In Taamneh, Twitter’s lawyers have focused their argument on what’s defined as ‘aiding and abetting’ in the US anti-terrorism statute, which provides for triple damages against secondary actors. Liability must come from assisting or enabling the specific terrorist act, not merely from a generalised presence of Islamic State-affiliated propaganda on Twitter, lawyers said in a filing.

‘Information from journalists and reporters about terrorist activity, information trying to debunk or refute claims that terrorists are making, advocacy or documentation of the kinds of impacts of terrorist violence or terrorist activity in a community, all of that potentially falls’ if the Court rules against the platforms, said Emma Llansó, Director of the Free Expression Project at the Center for Democracy & Technology at a briefing in Washington, DC.

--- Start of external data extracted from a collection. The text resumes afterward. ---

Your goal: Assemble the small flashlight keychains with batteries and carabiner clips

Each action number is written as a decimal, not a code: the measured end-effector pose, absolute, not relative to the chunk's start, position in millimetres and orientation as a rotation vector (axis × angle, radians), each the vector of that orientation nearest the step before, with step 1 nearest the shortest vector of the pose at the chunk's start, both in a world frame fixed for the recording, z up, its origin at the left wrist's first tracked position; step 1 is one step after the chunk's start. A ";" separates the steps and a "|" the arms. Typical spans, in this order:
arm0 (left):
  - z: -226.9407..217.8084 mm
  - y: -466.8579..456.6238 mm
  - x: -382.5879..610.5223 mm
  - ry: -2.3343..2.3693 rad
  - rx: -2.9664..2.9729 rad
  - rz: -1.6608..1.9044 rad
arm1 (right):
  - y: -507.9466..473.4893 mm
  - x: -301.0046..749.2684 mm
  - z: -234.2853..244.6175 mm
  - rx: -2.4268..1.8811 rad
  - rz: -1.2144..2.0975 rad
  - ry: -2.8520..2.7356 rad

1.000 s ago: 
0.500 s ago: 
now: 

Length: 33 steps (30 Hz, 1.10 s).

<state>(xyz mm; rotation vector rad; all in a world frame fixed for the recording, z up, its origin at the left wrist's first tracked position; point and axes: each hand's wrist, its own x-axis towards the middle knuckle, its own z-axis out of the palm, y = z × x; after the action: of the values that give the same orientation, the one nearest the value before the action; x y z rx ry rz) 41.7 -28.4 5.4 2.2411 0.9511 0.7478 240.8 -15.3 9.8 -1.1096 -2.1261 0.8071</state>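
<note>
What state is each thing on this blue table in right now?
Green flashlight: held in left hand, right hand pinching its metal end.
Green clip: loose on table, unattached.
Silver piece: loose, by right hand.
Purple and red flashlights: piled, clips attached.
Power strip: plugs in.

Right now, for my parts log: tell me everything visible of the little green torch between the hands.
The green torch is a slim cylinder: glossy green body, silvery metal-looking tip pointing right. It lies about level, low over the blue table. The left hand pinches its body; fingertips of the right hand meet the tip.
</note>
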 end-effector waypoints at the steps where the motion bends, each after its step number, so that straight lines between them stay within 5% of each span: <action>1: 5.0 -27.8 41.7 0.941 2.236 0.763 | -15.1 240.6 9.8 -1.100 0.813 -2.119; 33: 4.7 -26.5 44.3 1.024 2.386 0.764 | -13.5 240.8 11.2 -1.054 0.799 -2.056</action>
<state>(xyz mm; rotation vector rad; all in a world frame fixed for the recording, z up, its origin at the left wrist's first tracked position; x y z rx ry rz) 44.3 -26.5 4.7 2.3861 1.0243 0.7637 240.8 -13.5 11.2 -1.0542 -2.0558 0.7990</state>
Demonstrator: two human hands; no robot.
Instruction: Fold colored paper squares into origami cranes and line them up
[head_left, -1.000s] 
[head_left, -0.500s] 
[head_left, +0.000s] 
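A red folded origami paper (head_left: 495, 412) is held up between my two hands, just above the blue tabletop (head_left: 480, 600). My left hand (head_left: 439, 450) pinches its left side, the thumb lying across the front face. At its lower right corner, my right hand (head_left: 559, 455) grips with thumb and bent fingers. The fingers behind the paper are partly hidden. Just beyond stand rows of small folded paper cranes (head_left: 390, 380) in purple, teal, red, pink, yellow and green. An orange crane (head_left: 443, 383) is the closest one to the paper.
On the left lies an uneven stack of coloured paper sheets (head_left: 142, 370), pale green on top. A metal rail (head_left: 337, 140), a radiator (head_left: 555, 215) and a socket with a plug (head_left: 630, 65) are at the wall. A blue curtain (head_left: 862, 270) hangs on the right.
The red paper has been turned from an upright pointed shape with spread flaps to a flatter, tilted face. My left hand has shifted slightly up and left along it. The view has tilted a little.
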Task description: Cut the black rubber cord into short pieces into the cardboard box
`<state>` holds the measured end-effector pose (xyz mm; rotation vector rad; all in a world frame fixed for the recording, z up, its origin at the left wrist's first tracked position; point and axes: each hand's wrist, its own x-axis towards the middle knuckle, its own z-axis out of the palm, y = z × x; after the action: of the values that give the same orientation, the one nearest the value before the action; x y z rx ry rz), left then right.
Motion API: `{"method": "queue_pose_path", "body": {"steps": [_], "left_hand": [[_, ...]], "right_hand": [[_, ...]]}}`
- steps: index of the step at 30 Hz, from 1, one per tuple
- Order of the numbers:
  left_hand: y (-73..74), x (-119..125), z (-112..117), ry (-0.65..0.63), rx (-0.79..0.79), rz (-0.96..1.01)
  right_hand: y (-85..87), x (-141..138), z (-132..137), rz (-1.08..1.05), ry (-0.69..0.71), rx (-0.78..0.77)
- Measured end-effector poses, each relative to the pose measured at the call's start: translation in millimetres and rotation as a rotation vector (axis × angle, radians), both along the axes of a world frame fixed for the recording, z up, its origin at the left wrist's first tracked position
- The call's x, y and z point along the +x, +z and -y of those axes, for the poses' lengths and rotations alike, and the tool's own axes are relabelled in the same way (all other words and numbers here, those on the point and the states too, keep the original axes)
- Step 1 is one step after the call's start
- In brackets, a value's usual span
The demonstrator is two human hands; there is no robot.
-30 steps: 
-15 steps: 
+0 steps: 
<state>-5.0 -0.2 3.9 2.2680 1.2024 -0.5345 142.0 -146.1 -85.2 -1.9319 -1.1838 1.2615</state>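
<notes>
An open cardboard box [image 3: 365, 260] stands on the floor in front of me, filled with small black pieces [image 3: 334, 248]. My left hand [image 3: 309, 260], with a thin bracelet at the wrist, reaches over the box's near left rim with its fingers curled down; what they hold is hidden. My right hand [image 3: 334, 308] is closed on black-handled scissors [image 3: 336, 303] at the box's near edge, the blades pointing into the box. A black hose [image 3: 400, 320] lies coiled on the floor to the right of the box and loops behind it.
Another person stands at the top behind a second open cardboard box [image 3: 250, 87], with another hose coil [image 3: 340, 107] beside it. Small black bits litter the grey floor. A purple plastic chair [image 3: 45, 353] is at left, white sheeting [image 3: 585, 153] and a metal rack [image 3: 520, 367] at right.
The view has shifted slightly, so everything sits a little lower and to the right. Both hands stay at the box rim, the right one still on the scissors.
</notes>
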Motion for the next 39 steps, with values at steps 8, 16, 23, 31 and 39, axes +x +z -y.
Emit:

In Gonzalez, Section 230 bars claims against providers of ‘interactive computer services’, meaning websites such as YouTube, for any content that the site didn’t create or develop, lawyers for Google said in a filing. By taking user inputs to display thumbnail videos of potential interest, YouTube hadn’t done anything more than apply neutral algorithms – protected under Section 230. If the Court were to rule anti-terrorism liability applies in this case, it would ‘threaten the basic organizational decisions of the modern internet’, Google’s lawyers said.

If that happens, lawyers expect tech platforms to renew their push in Congress for a deal on social media regulation. The outlook for legislation, however, isn’t promising with control of Congress divided between Republicans and Democrats who hold sharply opposing views.

Looking to the future, US courts are likely to be called upon to address attempts by state legislatures to regulate internet content. So-called anti-censorship laws passed by Republicans in Texas and Florida, prohibiting platforms from taking down political speech, have drawn legal challenges that are working their way through federal courts. ‘We are facing – potentially – the oft discussed patchwork of state laws around content regulation and content moderation that would make it incredibly difficult to run an online service,’ Llansó said.